INSTRUCTIONS TO FOLLOW -
The answer must be a single number: how many lines of the records below hold the word "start".

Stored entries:
*****
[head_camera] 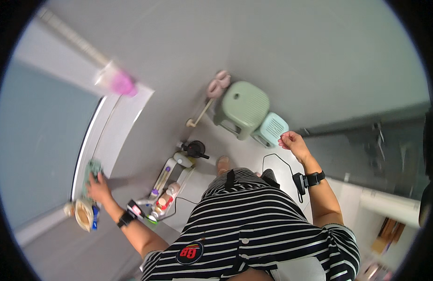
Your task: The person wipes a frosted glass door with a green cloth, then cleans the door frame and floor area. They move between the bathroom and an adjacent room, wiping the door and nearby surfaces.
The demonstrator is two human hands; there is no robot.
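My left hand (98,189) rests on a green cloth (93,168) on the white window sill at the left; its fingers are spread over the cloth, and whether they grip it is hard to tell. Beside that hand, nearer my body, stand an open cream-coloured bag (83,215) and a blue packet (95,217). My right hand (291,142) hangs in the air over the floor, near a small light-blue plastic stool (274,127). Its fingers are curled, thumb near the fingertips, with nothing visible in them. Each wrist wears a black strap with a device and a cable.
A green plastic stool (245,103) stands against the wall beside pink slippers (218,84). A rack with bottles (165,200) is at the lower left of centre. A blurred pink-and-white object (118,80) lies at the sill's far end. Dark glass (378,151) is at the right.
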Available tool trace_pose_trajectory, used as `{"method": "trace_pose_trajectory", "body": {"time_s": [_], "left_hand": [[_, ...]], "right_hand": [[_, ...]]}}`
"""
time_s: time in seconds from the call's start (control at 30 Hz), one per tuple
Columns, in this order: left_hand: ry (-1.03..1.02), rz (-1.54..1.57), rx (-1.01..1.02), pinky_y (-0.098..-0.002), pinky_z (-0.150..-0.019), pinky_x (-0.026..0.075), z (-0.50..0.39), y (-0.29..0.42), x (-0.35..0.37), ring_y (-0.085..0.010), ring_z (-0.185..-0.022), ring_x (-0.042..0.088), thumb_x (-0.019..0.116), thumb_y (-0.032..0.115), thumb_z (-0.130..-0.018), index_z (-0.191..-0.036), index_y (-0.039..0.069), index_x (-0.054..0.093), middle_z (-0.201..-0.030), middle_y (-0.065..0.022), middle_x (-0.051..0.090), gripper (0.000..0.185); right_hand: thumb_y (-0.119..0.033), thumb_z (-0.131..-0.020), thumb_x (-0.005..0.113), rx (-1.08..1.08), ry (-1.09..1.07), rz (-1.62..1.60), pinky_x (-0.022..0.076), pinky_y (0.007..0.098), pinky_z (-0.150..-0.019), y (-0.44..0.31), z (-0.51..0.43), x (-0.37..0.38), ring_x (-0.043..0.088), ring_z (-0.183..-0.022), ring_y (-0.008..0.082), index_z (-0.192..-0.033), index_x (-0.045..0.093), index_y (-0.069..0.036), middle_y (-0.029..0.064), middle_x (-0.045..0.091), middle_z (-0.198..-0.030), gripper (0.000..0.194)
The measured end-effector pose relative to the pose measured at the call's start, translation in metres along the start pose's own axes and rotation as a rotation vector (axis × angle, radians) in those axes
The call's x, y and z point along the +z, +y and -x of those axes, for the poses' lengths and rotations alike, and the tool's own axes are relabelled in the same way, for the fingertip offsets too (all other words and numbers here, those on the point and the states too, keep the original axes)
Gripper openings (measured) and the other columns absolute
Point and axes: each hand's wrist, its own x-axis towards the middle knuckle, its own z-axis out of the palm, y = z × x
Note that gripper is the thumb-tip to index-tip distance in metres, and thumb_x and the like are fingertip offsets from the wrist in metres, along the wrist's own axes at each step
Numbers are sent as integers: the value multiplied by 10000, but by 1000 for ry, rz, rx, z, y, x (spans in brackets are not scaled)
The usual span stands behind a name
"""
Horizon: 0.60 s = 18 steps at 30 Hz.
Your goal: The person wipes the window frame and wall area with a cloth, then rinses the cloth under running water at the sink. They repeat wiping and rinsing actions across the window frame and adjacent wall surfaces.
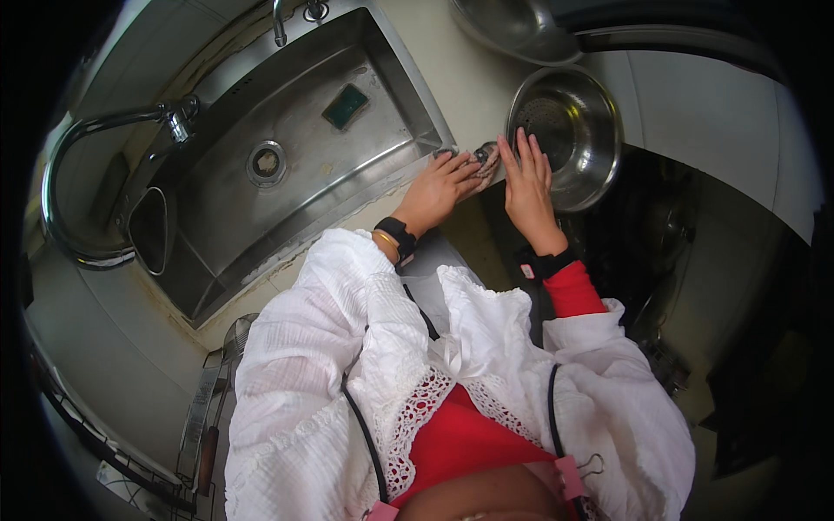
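My left hand [434, 193] lies palm down on a crumpled, patterned cloth [483, 167] at the sink's right front corner, its fingertips partly over the cloth. Beside it, my right hand [528, 185] is stretched flat, fingers together, against the near left side of a round stainless steel basin [596, 163] with small holes in its bottom. Its fingertips reach over the basin's rim; whether they press on it cannot be told. A dark green scouring pad [345, 106] lies on the floor of the steel sink [384, 154], away from both hands.
A curved chrome faucet [55, 163] rises at the left, with a smaller spout [279, 26] at the back. Another metal bowl [515, 26] stands behind the basin. The sink drain [266, 163] holds some pale matter. Wire-mesh strainers [238, 335] hang or stand at lower left.
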Motion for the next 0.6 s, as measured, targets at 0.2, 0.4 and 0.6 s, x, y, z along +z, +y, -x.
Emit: {"method": "trace_pose_trajectory", "body": {"time_s": [0.2, 0.4, 0.6], "left_hand": [[-44, -224, -340, -436, -1144, 285, 138, 41, -13, -242, -1398, 358, 522, 98, -850, -1328, 188, 566, -1460, -17, 462, 488], [250, -450, -1071, -498, -1140, 280, 298, 51, -55, -348, -1417, 306, 529, -26, -860, -1401, 182, 503, -1527, -66, 371, 580], [594, -437, -1217, -491, -1098, 319, 292, 47, -34, -394, -1375, 342, 584, -10, -845, -1410, 182, 495, -1468, -119, 425, 603]], "right_hand": [[54, -858, 447, -77, 38, -19, 256, 517, -1127, 7, -4, 12, 305, -1408, 365, -1497, 339, -139, 198, 321, -1522, 676], [-51, -826, 640, -26, 57, -27, 248, 515, -1129, -21, -6, 0, 233, -1415, 419, -1514, 306, -140, 209, 194, -1568, 770], [-1, -809, 614, -325, 204, -290, 296, 478, -1098, -84, -42, -8, 330, -1343, 399, -1380, 484, -92, 198, 353, -1468, 593]]}}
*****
SOLUTION FOR THIS PROBLEM -
2